Snord3a is a small nucleolar RNA that has been implicated in multiple biological processes and disease conditions. It plays roles in pathways related to oxidative stress, inflammation, and may be involved in ribosome biogenesis as small nucleolar RNAs are generally associated with such functions [3,4].

In acute kidney injury (AKI) mouse models, Snord3a deficiency alleviates renal injury. Snord3a regulates the stimulator of interferon genes (STING) signaling axis by promoting STING gene transcription, and its deficiency mitigates STING-associated ferroptosis phenotypes and tubular injury progression. Administration of Snord3a antisense oligonucleotides shows therapeutic advantage in AKI mouse models, highlighting its potential as a prognostic and therapeutic target for AKI [1].

In breast cancer, overexpression of Snord3a specifically sensitizes breast cancer cells to 5-fluorouracil (5-FU) by sponging miR-185-5p to enhance uridine monophosphate synthetase (UMPS) protein expression, suggesting it could be a biomarker and therapeutic target to improve 5-FU-based chemotherapy efficacy [2].

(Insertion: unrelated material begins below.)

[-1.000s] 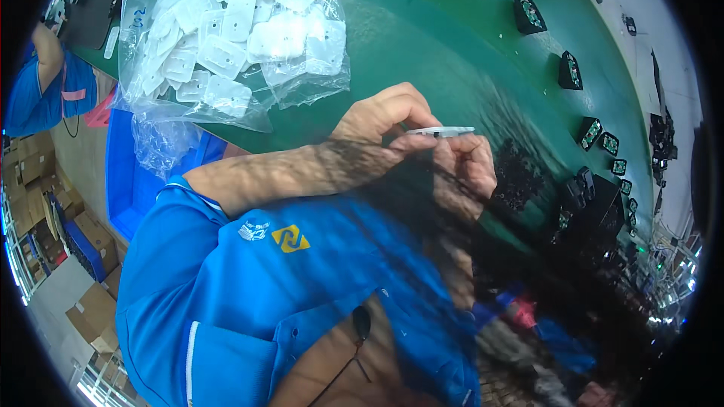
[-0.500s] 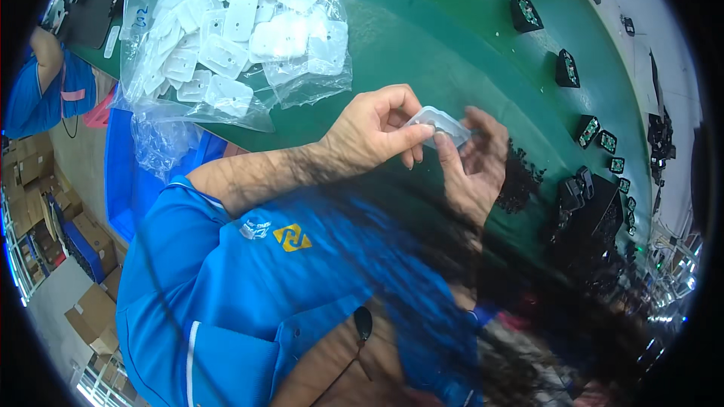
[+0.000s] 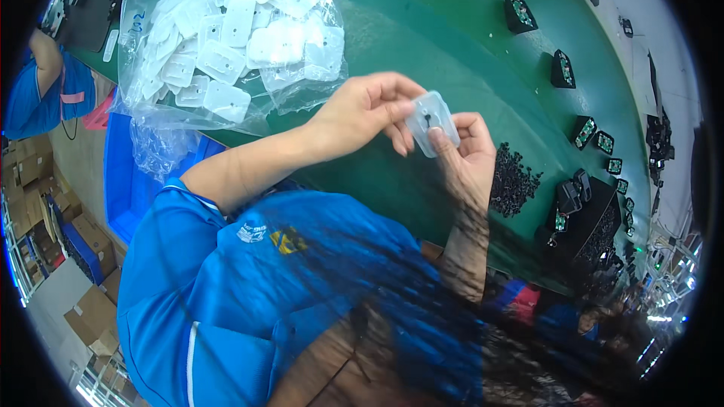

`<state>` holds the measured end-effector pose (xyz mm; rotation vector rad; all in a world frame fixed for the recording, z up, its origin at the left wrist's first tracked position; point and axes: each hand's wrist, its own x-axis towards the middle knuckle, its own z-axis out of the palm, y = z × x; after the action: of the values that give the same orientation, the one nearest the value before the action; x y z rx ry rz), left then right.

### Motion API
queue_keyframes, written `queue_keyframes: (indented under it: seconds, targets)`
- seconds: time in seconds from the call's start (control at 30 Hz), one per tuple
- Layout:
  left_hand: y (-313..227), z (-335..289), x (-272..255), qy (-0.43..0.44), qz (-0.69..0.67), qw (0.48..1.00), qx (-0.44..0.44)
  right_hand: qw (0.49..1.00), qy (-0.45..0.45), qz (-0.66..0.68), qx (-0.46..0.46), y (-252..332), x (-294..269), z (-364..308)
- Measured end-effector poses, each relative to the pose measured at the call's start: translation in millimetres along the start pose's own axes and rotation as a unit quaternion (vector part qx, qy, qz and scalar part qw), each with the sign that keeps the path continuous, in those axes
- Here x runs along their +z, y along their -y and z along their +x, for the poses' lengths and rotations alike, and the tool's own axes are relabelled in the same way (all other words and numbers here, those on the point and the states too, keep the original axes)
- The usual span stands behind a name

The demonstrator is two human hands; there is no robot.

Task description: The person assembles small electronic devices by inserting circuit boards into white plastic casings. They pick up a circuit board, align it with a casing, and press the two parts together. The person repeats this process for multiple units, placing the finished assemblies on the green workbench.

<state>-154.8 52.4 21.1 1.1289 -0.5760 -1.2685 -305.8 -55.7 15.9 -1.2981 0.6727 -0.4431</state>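
Note:
A translucent white plastic cover (image 3: 441,111), rounded-rectangular and tray-like, is held up between my two hands over the green table. A small black part (image 3: 427,119) shows at its middle. My left hand (image 3: 369,111) pinches the cover's left edge between thumb and forefinger, the other fingers curled beneath. From the lower right my right hand (image 3: 469,157) grips it, thumb on its face and fingers behind. Just right of that hand lies a pile of small black parts (image 3: 514,181).
A clear plastic bag (image 3: 264,105) full of similar covers lies at the upper left. Black housings with green circuit boards (image 3: 562,69) line the right side of the table (image 3: 400,38). A black box (image 3: 592,222) stands at the right. A blue bin (image 3: 121,173) sits below the left edge.
The cover has turned more upright and its face now shows, with the black part visible in it. My right hand has shifted slightly down and left, uncovering more of the black pile.

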Motion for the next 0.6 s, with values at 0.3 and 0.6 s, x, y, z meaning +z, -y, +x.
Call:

In leukemia, the transcription of Snord3a is increased upon leukemia transformation and enriched in leukemia stem cells. Suppression of Snord3a impairs leukemia cell proliferation and colony-forming capacity in AML cell lines and primary patient samples, with less impact on healthy CD34+ hematopoietic stem and progenitor cells [3].

In conclusion, Snord3a is involved in diverse biological functions across different disease areas. Gene knockout or knockdown models in mice and cell lines have been crucial in revealing its role in AKI, breast cancer, and leukemia, indicating its potential as a biomarker and therapeutic target in these diseases.